+++ RECORD SET +++
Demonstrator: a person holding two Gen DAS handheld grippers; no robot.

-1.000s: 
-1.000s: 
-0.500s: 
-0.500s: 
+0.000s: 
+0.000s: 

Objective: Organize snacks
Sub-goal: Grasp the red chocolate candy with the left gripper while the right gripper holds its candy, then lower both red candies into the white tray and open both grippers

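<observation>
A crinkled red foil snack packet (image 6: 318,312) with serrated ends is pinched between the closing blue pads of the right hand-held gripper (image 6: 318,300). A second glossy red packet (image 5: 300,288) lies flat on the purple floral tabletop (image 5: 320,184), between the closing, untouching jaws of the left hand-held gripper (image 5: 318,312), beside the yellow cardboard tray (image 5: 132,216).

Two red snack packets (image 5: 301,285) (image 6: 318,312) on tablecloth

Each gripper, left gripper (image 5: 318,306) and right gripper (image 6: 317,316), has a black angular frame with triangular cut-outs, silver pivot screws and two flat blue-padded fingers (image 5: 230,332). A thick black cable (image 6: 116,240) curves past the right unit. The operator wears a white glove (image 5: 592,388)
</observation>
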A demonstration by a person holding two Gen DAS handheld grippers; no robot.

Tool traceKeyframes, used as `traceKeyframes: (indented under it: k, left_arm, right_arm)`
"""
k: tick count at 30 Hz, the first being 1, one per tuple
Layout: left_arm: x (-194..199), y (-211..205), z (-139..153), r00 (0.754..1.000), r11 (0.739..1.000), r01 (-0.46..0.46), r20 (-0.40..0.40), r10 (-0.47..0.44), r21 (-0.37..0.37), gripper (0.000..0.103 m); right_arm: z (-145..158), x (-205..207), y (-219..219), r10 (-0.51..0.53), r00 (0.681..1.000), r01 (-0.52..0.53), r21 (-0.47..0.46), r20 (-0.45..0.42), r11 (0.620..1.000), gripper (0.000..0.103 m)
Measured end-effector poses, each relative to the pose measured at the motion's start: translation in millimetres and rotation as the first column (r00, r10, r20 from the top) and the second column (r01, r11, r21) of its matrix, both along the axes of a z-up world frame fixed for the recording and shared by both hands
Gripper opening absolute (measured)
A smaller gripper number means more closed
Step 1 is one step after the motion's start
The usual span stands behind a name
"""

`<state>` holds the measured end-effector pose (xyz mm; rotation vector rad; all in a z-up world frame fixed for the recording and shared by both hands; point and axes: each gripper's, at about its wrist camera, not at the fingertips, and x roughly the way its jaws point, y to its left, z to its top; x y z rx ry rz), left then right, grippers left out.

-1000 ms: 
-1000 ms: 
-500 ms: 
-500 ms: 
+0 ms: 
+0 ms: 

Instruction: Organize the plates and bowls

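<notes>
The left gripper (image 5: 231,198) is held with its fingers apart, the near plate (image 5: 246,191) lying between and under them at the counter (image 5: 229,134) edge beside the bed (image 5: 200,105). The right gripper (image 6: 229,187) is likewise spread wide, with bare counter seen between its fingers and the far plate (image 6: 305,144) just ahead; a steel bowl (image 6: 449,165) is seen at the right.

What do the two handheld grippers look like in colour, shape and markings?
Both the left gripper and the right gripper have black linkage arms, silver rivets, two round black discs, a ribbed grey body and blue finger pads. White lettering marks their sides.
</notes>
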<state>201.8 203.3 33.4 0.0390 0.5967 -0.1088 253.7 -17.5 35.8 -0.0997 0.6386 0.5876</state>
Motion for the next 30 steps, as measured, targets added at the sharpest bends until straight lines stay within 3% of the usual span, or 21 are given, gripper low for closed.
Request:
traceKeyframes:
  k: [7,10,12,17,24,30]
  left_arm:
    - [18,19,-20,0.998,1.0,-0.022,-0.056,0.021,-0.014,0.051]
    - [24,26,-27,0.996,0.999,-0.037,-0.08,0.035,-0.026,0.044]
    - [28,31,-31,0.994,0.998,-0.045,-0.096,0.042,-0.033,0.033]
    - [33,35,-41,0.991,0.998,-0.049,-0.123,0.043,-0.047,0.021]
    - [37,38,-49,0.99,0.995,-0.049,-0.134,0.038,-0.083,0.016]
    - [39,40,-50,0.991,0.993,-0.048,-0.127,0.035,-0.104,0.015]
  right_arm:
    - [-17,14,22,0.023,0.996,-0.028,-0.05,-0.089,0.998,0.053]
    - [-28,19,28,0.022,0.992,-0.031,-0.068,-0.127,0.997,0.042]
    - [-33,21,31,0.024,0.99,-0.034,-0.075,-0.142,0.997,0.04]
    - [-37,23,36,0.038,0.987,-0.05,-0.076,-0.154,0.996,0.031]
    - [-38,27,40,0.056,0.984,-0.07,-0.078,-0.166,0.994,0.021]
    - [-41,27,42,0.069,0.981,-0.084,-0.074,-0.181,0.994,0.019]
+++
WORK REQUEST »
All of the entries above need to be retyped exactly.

EXERCISE SOLUTION »
Demonstrator: a person holding two Gen DAS handheld grippers; no robot.

-1.000s: 
-1.000s: 
-0.500s: 
-0.500s: 
+0.000s: 
+0.000s: 

Objective: Organize snacks
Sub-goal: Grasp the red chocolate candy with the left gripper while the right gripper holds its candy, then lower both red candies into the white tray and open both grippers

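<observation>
A crinkled red foil snack packet (image 6: 318,312) with serrated ends is pinched between the closing blue pads of the right hand-held gripper (image 6: 318,300). A second glossy red packet (image 5: 300,288) lies flat on the purple floral tabletop (image 5: 320,184), between the closing, untouching jaws of the left hand-held gripper (image 5: 318,312), beside the yellow cardboard tray (image 5: 132,216).

Two red snack packets (image 5: 301,285) (image 6: 318,312) on tablecloth

Each gripper, left gripper (image 5: 318,306) and right gripper (image 6: 317,316), has a black angular frame with triangular cut-outs, silver pivot screws and two flat blue-padded fingers (image 5: 230,332). A thick black cable (image 6: 116,240) curves past the right unit. The operator wears a white glove (image 5: 592,388)
</observation>
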A demonstration by a person holding two Gen DAS handheld grippers; no robot.

Tool traceKeyframes, used as `traceKeyframes: (indented under it: k, left_arm, right_arm)`
"""
k: tick count at 30 Hz, the first being 1, one per tuple
Layout: left_arm: x (-194..199), y (-211..205), z (-139..153), r00 (0.754..1.000), r11 (0.739..1.000), r01 (-0.46..0.46), r20 (-0.40..0.40), r10 (-0.47..0.44), r21 (-0.37..0.37), gripper (0.000..0.103 m); right_arm: z (-145..158), x (-205..207), y (-219..219), r10 (-0.51..0.53), r00 (0.681..1.000), r01 (-0.52..0.53), r21 (-0.47..0.46), r20 (-0.45..0.42), r11 (0.620..1.000), gripper (0.000..0.103 m)
Measured end-effector poses, each relative to the pose measured at the motion's start: translation in millimetres and rotation as the first column (r00, r10, r20 from the top) and the second column (r01, r11, r21) of its matrix, both along the axes of a z-up world frame fixed for the recording and shared by both hands
Gripper opening absolute (measured)
A smaller gripper number means more closed
Step 1 is one step after the motion's start
The usual span stands behind a name
"""

`<state>` holds the measured end-effector pose (xyz mm; rotation vector rad; all in a z-up world frame fixed for the recording and shared by both hands; point and axes: each gripper's, at about its wrist camera, not at the fingertips, and x roughly the way its jaws point, y to its left, z to its top; x y z rx ry rz), left then right, grippers left out.

-1000 ms: 
-1000 ms: 
-500 ms: 
-500 ms: 
+0 ms: 
+0 ms: 

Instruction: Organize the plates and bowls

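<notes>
The left gripper (image 5: 231,198) is held with its fingers apart, the near plate (image 5: 246,191) lying between and under them at the counter (image 5: 229,134) edge beside the bed (image 5: 200,105). The right gripper (image 6: 229,187) is likewise spread wide, with bare counter seen between its fingers and the far plate (image 6: 305,144) just ahead; a steel bowl (image 6: 449,165) is seen at the right.

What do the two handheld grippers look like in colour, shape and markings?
Both the left gripper and the right gripper have black linkage arms, silver rivets, two round black discs, a ribbed grey body and blue finger pads. White lettering marks their sides.
</notes>
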<state>201.8 203.3 33.4 0.0390 0.5967 -0.1088 253.7 -17.5 35.8 -0.0997 0.6386 0.5876</state>
Motion for the next 30 steps, as measured, targets added at the sharpest bends until straight lines stay within 3% of the usual span, or 21 are given, gripper low for closed.
Request:
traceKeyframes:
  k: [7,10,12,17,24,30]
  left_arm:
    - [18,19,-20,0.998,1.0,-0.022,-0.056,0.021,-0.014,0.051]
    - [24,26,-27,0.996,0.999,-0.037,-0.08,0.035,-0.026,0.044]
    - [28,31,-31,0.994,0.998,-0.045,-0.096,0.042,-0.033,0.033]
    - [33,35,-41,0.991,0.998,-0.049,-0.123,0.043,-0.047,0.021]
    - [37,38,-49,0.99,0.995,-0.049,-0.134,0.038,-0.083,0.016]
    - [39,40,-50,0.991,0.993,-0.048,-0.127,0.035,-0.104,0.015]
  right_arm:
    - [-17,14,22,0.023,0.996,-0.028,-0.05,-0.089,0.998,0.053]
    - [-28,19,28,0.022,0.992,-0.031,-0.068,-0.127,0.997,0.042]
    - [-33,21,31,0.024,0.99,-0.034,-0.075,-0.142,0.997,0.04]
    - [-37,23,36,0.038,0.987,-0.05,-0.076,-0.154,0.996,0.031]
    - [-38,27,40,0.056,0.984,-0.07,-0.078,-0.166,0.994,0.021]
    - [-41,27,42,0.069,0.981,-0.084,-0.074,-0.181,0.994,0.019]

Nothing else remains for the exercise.